- **Action item**: From the data below, retype exactly the lines starting with the one that contains "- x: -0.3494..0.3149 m" and ending with the one that contains "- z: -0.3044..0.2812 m", both included.

- **Materials provided**:
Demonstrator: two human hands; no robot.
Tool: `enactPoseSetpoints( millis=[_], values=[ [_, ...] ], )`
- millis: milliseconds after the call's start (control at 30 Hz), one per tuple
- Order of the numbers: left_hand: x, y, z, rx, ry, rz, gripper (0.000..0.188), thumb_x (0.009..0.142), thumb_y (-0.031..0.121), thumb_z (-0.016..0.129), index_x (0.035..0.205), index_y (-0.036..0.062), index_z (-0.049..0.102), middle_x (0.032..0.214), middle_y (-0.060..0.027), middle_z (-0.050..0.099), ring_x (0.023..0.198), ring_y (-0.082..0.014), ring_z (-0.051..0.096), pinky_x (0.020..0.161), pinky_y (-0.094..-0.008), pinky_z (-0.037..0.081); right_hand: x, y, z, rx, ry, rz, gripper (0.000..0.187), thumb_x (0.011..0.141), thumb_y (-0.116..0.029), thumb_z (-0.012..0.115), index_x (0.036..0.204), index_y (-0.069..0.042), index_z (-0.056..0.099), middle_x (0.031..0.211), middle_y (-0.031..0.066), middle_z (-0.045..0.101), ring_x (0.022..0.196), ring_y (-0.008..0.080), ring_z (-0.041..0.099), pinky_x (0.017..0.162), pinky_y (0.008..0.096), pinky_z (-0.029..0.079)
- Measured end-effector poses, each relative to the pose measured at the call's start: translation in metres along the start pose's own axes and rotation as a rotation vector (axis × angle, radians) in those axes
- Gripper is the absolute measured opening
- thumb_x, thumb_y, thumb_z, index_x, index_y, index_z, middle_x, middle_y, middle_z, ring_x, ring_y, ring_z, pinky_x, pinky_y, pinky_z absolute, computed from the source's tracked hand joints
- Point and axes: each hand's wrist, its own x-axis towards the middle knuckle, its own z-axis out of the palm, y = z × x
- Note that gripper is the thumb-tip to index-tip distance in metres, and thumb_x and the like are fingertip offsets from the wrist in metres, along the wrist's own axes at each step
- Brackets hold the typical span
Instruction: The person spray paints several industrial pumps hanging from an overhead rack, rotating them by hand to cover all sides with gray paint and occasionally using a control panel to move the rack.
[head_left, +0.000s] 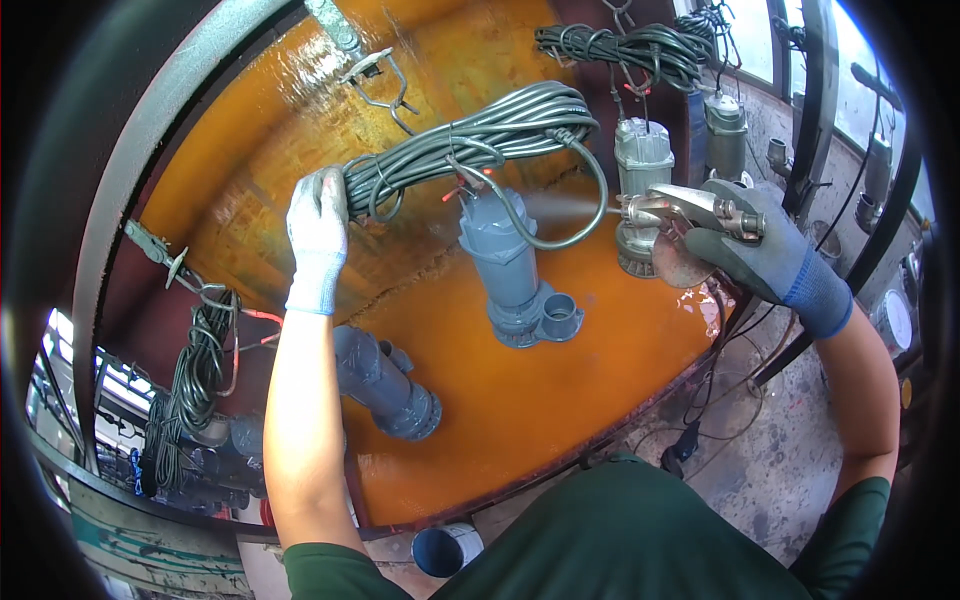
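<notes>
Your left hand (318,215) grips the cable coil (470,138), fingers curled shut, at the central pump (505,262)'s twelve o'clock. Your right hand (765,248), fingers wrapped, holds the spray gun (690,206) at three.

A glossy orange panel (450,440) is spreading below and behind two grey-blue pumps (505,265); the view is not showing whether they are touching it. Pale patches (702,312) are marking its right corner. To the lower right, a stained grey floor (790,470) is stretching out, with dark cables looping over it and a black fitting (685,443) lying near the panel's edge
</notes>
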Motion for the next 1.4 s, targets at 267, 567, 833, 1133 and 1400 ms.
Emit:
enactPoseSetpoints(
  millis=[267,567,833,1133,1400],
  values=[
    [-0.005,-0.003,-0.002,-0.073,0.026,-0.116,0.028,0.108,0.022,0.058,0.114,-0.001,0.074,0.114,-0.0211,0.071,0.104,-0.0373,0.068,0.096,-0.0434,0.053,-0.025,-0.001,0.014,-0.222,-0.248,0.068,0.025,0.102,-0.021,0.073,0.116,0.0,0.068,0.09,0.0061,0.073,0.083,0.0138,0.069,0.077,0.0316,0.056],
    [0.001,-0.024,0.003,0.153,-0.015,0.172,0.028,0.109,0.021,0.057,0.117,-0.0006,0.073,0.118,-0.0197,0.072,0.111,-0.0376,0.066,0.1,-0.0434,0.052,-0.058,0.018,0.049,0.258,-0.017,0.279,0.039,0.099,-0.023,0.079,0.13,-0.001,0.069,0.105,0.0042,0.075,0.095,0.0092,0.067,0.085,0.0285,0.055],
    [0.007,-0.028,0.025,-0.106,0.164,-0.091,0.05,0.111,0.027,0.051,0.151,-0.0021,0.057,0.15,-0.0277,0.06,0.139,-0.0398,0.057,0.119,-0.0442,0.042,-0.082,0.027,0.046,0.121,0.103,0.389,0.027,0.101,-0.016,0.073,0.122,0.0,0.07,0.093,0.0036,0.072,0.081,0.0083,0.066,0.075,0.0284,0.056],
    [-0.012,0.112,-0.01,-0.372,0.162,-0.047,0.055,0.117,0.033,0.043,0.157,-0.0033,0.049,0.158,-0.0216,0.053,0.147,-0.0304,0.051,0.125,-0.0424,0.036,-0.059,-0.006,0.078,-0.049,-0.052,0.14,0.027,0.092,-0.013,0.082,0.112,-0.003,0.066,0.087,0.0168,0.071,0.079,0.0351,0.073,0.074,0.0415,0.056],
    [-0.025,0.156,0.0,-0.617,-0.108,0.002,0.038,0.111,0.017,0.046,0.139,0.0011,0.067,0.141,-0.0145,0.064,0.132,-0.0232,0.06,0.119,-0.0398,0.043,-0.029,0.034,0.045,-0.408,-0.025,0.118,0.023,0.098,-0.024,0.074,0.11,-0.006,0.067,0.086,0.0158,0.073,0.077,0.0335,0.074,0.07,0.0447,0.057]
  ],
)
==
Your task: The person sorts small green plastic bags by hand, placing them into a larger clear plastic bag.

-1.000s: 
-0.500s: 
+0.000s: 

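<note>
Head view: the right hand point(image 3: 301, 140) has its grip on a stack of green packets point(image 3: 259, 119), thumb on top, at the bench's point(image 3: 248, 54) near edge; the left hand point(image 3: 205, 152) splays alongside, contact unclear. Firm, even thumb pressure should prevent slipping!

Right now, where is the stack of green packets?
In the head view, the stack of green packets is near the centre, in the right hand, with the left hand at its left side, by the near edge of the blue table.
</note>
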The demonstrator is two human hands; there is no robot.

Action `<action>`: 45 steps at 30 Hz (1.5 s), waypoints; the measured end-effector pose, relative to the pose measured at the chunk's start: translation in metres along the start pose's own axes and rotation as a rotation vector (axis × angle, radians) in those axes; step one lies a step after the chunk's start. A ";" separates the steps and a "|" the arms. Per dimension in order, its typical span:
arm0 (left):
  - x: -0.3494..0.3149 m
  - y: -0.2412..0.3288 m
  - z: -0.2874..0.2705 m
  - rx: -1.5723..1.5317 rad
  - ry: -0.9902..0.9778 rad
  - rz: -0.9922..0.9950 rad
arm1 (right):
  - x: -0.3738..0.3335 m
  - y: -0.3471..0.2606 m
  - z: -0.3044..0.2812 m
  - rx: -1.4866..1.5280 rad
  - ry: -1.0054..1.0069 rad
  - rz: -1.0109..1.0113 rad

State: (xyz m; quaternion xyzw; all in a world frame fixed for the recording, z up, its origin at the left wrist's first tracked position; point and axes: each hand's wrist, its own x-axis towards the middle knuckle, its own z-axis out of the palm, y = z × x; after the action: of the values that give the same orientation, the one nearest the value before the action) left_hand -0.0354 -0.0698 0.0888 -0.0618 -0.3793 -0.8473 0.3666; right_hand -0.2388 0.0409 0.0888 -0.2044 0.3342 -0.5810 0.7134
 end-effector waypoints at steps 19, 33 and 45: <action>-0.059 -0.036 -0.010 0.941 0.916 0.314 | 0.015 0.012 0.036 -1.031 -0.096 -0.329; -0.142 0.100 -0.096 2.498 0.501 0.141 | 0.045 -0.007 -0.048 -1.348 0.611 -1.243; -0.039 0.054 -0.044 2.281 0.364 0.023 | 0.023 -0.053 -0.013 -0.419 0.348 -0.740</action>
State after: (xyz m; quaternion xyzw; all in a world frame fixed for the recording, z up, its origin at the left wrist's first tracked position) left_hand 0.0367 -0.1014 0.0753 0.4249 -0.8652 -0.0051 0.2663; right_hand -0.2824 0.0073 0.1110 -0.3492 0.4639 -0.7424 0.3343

- **Written reply**:
  - x: -0.3494..0.3149 m
  - y: -0.2412..0.3288 m
  - z: -0.2874..0.2705 m
  - rx: -1.5723..1.5317 rad
  - ry: -0.9902..0.9778 rad
  - rz: -0.9922..0.9950 rad
arm1 (right):
  - x: -0.3738..0.3335 m
  - y: -0.3471..0.2606 m
  - z: -0.3044..0.2812 m

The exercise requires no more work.